La figure de la Mère. L'envie de la comprendre après sa disparition. Le besoin de la ressentir intérieurement quand sa manifestation physique n'est plus, de s'en rapprocher malgré la distance désormais infinie. Delphine de Vigan met ici sa mère complètement à nu, dans tout ce qu'elle a de plus tragique et monstrueux, de plus doux et attachant. Papillon aux ailes brûlées, parfois tornade, parfois anticyclone : quelle malédiction ronge donc Lucile ? Quels sont les démons qui la hantent ?
L'auteur a menée des entretiens avec ses oncles, tantes, cousins, et autres membres éloignés du clan familial pour préparer son roman. Ils lui permettront de localiser la source du trouble, d'identifier les incidents venant gonfler le mal-être, et de dessiner avec justesse le cours qui accompagnera sa mère jusqu'en son dernier lit.
La famille en prend pour son grade au passage : une personnalité ne se comprend jamais vraiment complètement si l'on ne connaît pas son contexte, ses drames fondateurs, le degré de toxicité de son environnement. Ainsi, on découvre l'enchevêtrement de souvenirs illuminés et de zones laissées sciemment dans l'ombre. L'imaginaire collectif tourne à fond, et l'omerta fait loi.

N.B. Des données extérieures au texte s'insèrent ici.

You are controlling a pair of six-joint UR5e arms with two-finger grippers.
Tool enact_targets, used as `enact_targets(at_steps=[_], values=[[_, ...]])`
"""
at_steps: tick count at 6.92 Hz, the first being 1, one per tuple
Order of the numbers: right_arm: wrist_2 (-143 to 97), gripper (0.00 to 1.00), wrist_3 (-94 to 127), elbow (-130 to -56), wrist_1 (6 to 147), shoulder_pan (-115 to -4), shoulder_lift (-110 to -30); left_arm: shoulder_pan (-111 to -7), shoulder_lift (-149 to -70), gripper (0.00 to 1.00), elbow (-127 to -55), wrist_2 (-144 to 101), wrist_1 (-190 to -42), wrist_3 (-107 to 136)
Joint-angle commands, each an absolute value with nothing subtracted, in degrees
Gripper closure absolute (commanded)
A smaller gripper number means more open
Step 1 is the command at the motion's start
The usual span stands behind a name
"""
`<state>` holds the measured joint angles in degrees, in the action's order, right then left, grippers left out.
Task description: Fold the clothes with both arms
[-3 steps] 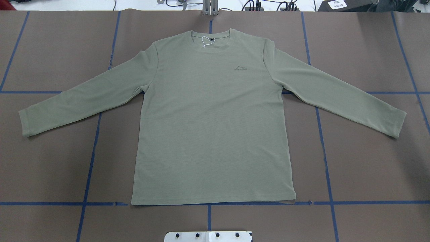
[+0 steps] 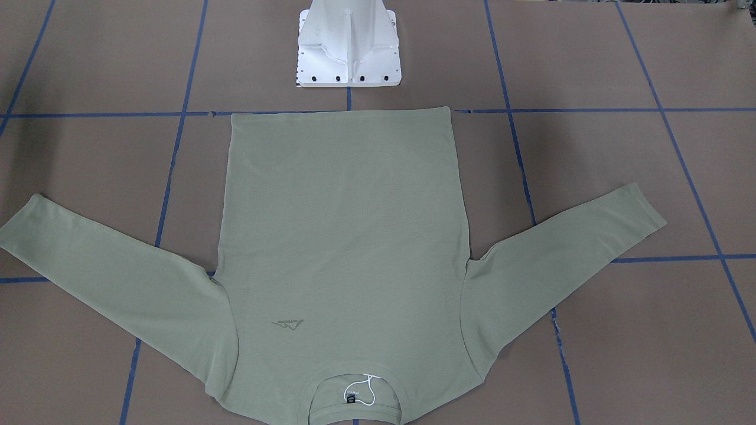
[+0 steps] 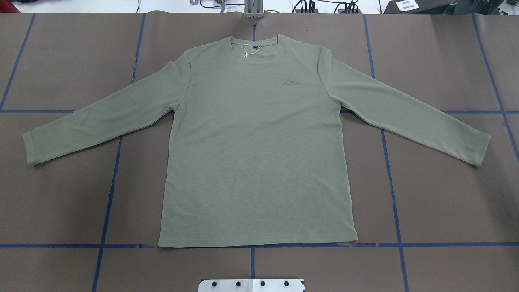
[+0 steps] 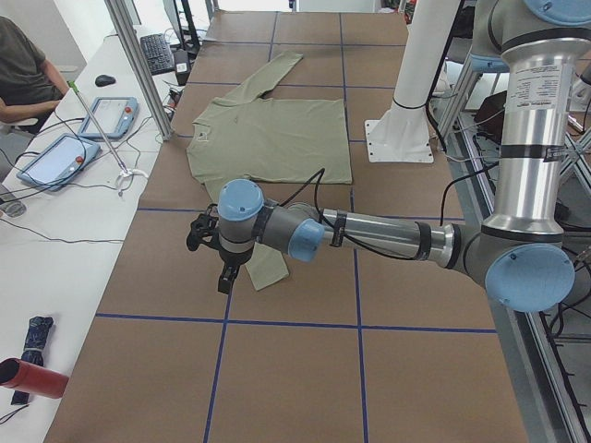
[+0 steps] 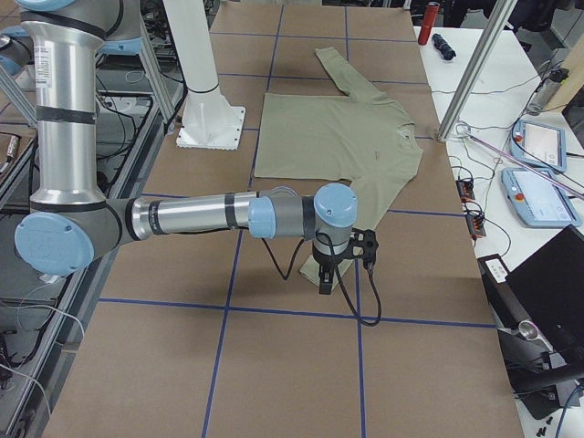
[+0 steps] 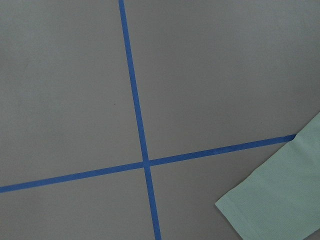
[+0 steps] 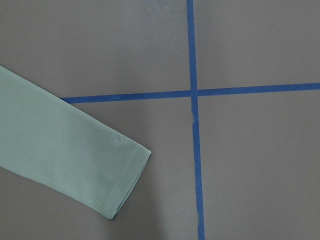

L'auteur navigue malheureusement trop entre une honnêteté presque touchante de naïveté et un certain conformisme dans l'écriture. La structure est un peu bancale, les chassés-croisés temporels semblant parfois être des apologies de de Vigan sur sa démarche d'écriture plutôt que de réels apports quant à l'histoire de sa mère.
Au final, les thèmes sont durs, ça remue les tripes en plusieurs points, et un sentiment étrange poussant même jusqu'au malaise se dégage souvent de l'oeuvre. Mais "Rien ne s'oppose à la nuit" est une exposition singulière de la vie d'une famille "normale" d'après guerre, dans laquelle on s'enfonce avec entrain, empruntés de cette curiosité morbide et voyeuse nécessaire à l'appréciation des meilleures drames.